**WHAT THE TASK REQUIRES:** Drop the pictures and repeat the remaining data exactly.

**STORED DATA:**
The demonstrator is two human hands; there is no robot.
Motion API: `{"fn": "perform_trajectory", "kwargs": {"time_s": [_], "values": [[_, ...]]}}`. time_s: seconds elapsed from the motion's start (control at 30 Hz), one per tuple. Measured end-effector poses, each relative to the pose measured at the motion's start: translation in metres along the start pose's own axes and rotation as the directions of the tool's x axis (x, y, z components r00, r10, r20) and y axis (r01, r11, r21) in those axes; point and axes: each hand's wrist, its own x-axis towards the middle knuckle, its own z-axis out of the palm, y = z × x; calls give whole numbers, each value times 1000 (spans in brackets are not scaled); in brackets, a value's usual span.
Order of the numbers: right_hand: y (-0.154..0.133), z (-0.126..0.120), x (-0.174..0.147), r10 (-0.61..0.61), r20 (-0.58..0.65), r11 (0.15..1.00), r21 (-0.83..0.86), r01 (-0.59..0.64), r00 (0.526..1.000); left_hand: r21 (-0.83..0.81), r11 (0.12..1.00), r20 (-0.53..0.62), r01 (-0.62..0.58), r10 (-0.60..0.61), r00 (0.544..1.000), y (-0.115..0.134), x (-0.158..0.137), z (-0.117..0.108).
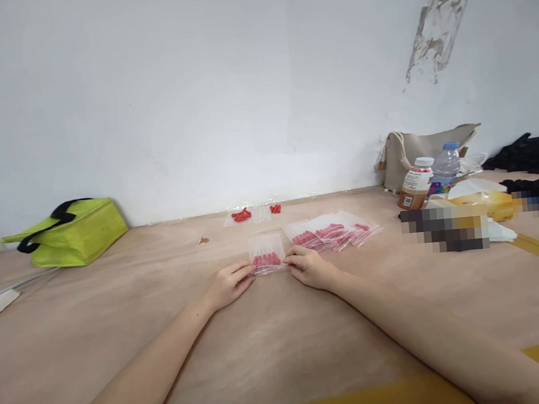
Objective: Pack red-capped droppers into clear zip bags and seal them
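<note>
A small clear zip bag (266, 246) lies flat on the table between my hands, with several red-handled pieces in a row inside it. My left hand (231, 284) pinches its lower left corner, while the fingers of my right hand (309, 266) close on its right edge. To the right, several similar filled bags (331, 231) lie in an overlapping pile. Farther back, loose red pieces (241, 215) rest on clear plastic, and a smaller group of red pieces (275, 209) sits beside them. What the pieces are is too small to tell.
A lime-green bag (83, 234) with a black strap stands at left. On the right are a brown drink bottle (417, 184), a clear bottle (446, 164), a beige bag (415, 145) and black material (529, 155). The white wall (204, 107) bounds the table's back.
</note>
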Motion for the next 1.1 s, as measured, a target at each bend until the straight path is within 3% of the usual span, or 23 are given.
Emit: {"fn": "perform_trajectory", "kwargs": {"time_s": [0.23,0.47,0.67,0.97,1.1], "values": [[0,2,5,-87,78,921,-373,110,993,259,953,-39,-157,173,984,-1,6,5],[7,-3,8,-306,127,751,-577,322,943,456,817,53,-353,371,927,-5,14,-1],[10,-5,11,-386,149,694,-604,393,910,412,839,50,-354,367,929,-7,13,1],[3,4,13,-343,60,726,-616,306,937,314,915,-9,-255,272,962,0,13,4],[-12,17,29,-348,138,727,-585,360,927,346,903,-15,-254,276,961,6,16,4]]}}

**YOUR RESPONSE:**
The demonstrator is two human hands; there is no robot.
Motion API: `{"fn": "perform_trajectory", "kwargs": {"time_s": [_], "values": [[_, ...]]}}`. time_s: seconds elapsed from the motion's start (control at 30 Hz), one per tuple. Measured end-effector poses, each relative to the pose measured at the motion's start: translation in metres along the start pose's own axes and rotation as the directions of the tool's x axis (x, y, z components r00, r10, r20) and y axis (r01, r11, r21) in those axes; point and axes: each hand's wrist, its own x-axis towards the middle knuckle, its own z-axis out of the palm, y = z × x; calls give whole numbers, each value times 1000 (spans in brackets are not scaled); in brackets, a value's usual span.
Order of the numbers: right_hand: y (-0.154..0.133), z (-0.126..0.120), x (-0.174..0.147), r10 (-0.61..0.61), r20 (-0.58..0.65), r11 (0.15..1.00), r21 (-0.83..0.86), r01 (-0.59..0.64), r00 (0.526..1.000); left_hand: r21 (-0.83..0.81), r11 (0.12..1.00), r20 (-0.53..0.62), r01 (-0.62..0.58), r10 (-0.60..0.61), r00 (0.544..1.000), y (-0.115..0.134), x (-0.158..0.137), z (-0.117..0.108).
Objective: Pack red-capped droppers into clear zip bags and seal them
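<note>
A small clear zip bag (266, 246) lies flat on the table between my hands, with several red-handled pieces in a row inside it. My left hand (231, 284) pinches its lower left corner, while the fingers of my right hand (309, 266) close on its right edge. To the right, several similar filled bags (331, 231) lie in an overlapping pile. Farther back, loose red pieces (241, 215) rest on clear plastic, and a smaller group of red pieces (275, 209) sits beside them. What the pieces are is too small to tell.
A lime-green bag (83, 234) with a black strap stands at left. On the right are a brown drink bottle (417, 184), a clear bottle (446, 164), a beige bag (415, 145) and black material (529, 155). The white wall (204, 107) bounds the table's back.
</note>
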Motion for the next 1.1 s, as measured, a target at each bend until the straight path is within 3% of the usual span, or 23 are given.
Emit: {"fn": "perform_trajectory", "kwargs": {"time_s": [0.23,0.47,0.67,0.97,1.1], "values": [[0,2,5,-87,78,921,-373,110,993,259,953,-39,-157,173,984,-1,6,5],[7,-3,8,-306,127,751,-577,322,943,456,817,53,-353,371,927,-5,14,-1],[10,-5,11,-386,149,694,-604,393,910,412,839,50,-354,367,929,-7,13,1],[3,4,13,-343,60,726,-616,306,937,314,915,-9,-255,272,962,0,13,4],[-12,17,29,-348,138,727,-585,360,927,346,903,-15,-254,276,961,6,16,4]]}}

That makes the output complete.